Wednesday 1 August 2012

Gnome 3

So this post is later than I wanted and has changed a lot from what I intended to write about. It's also largely opinion and speculation based on what I have seen from kicking around the floss world. I make no claims of accuracy or authority, just humble observation and conclusion.

Originally I was going to discuss XFCE and Gtk+3, but the linux news world seems to have gotten a bit excited about a blog post about the impending death of Gnome 3.

To be honest I think rumours of its death are greatly exaggerated. I remember the KDE 4 thing, now I am not a KDE lover by any degree, but I got the memo that 4.0 was not to be considered stable. So I don't understand why users flocked away from KDE as a brand, I totally get distributions bundling unstable code though, but plenty of distributions did stick with KDE3 for quite some time.

I bring this up because I remember similar stories about how KDE wouldn't recover and its fading into insignificance, but its still here and even though I personally don't like it, it does look like the best KDE yet.

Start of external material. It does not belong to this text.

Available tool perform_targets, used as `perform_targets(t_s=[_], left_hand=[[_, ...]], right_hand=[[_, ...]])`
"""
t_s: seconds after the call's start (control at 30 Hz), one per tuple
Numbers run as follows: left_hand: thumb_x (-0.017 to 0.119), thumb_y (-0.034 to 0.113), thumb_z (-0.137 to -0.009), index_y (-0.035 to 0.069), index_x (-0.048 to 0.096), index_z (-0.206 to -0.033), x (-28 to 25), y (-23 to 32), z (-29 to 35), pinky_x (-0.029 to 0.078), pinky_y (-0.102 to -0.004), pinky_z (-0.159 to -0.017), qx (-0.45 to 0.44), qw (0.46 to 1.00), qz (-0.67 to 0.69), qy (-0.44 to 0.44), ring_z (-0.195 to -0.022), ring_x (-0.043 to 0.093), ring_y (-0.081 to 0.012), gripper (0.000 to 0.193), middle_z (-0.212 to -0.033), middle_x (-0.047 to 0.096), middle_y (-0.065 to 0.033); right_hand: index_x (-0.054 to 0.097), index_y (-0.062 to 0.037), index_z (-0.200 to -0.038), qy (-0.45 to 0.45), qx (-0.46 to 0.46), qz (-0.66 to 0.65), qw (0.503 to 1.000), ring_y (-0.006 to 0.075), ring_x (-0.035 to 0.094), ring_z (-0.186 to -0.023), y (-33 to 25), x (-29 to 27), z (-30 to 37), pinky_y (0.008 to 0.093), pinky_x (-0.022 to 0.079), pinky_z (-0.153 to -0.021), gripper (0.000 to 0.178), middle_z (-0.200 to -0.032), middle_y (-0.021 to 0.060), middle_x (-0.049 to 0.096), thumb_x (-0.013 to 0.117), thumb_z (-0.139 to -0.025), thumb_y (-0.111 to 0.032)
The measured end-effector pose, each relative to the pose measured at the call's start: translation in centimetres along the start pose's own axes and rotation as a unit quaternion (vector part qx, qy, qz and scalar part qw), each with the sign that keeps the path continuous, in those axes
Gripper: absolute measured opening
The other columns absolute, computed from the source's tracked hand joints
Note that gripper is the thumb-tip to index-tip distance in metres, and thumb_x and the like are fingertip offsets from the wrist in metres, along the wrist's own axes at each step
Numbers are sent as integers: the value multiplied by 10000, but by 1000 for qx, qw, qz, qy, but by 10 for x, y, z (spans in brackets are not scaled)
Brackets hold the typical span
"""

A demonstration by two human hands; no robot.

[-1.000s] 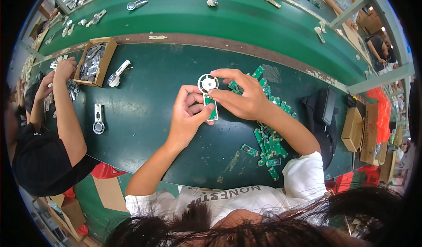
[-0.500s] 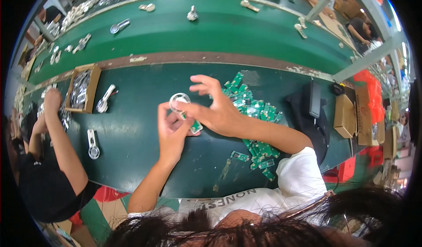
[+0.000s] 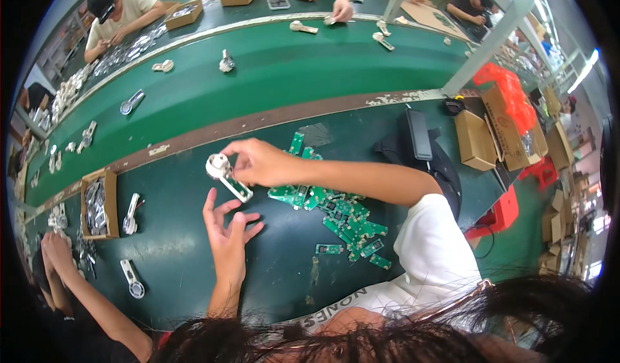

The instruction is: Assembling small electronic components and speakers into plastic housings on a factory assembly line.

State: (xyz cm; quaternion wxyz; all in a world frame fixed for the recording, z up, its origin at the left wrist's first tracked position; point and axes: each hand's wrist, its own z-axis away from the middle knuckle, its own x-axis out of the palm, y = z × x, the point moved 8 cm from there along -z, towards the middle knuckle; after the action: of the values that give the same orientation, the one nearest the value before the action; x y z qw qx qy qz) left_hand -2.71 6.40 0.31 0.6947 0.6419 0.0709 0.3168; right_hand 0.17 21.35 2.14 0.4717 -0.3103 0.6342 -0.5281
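My right hand (image 3: 270,164) pinches a white plastic housing (image 3: 218,165) with a round ring-shaped head and a slim handle. A green circuit board (image 3: 240,188) shows along the handle. Just below, my left hand (image 3: 227,239) is open and holds nothing, its fingers spread apart from the housing. Under and beyond my right forearm lies a loose pile of green circuit boards (image 3: 349,219). Two similar white pieces rest on the bench to the left: one piece (image 3: 133,279) nearer me, another piece (image 3: 131,214) beside a cardboard box (image 3: 112,201) of silvery parts.
Beyond the bench's raised brown edge (image 3: 258,116) runs a green conveyor belt (image 3: 187,95) carrying several white pieces. A dark phone-like device (image 3: 418,135) and black bag (image 3: 445,179) lie at right, near open cardboard boxes (image 3: 476,145). A co-worker's hands (image 3: 57,252) work at left.
My left hand has let go of the housing and opened. My right hand now holds the housing, raised farther from me and to the left. The whole view has swung right.
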Motion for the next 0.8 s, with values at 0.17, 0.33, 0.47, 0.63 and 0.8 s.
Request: perform_targets(t_s=[0.17,0.33,0.47,0.63,0.8], left_hand=[[547,57,-917,60,445,-1282,-8,0,-2,524,-227,-640,55,988,-141,-44,-761,584,-110,379,-946,557,-44],[636,58,-842,53,632,-1034,41,16,5,492,-281,-565,234,866,-436,-72,-602,592,-163,191,-804,623,-71],[690,144,-799,91,606,-1152,21,18,7,504,-339,-724,288,763,-579,-12,-915,618,-255,366,-1067,615,-101],[719,262,-779,188,502,-1349,31,17,0,271,-542,-1056,308,705,-634,-75,-1351,312,-362,615,-1442,381,-128],[655,287,-833,287,497,-1350,53,-6,5,189,-704,-1017,335,655,-652,-182,-1383,281,-307,541,-1491,338,-63]], right_hand=[[654,-5,-1042,154,52,256,953,236,657,-637,36,-115,-72,342,538,-644,382,-760,144,669,717,-723,-205],[616,-14,-1050,338,145,446,816,366,655,-923,87,-301,-103,463,530,-788,395,-997,223,661,696,-751,-260],[593,-104,-1123,424,131,476,759,381,545,-1094,89,-304,-116,481,476,-872,306,-1125,186,576,593,-838,-215],[512,-154,-1286,339,-143,604,707,331,498,-1073,59,-188,-140,493,423,-853,458,-1234,167,487,598,-851,-270],[436,-85,-1344,341,67,550,759,322,480,-1119,64,-165,-175,505,377,-904,569,-1183,187,522,589,-870,-359]])
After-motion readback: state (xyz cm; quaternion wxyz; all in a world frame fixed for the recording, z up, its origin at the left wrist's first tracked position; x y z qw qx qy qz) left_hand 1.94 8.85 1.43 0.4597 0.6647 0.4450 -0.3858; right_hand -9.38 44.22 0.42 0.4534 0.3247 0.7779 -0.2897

I believe Gnome as a piece of software will weather this storm, its free software with a lot of external investment into its technologies and platform. It's unlikely to be going anywhere soon and even if its parent foundation goes away there are other companies and projects that depend on Gnome in whole or in part that someone, somewhere will adopt it again.

Off the top of my head I can think of xfce, cinnamon, unity etc which all depend on all or in part on Gnome and or its underlying technologies, I don't believe for a second that even if the Gnome foundation was to go under some other foundation wouldn't form and take over or that it would get passed to an existing foundation.

Take LiberOffice vs OpenOffice for example, even though LiberOffice seems to be the more dominent suite these days, old OpenOffice is still kicking around. Gnome replaced Pidgin with Empathy, yet Pidgin is still used by some users. Those who want Gnome to survive will ensure Gnome will survive, in some form or another.

There are plenty of examples of other open source projects that have survived despite the belief that they are not long for this world, however evidence of other projects surviving is not assurance that Gnome will, but I would doubt Gnome disappearing anytime soon.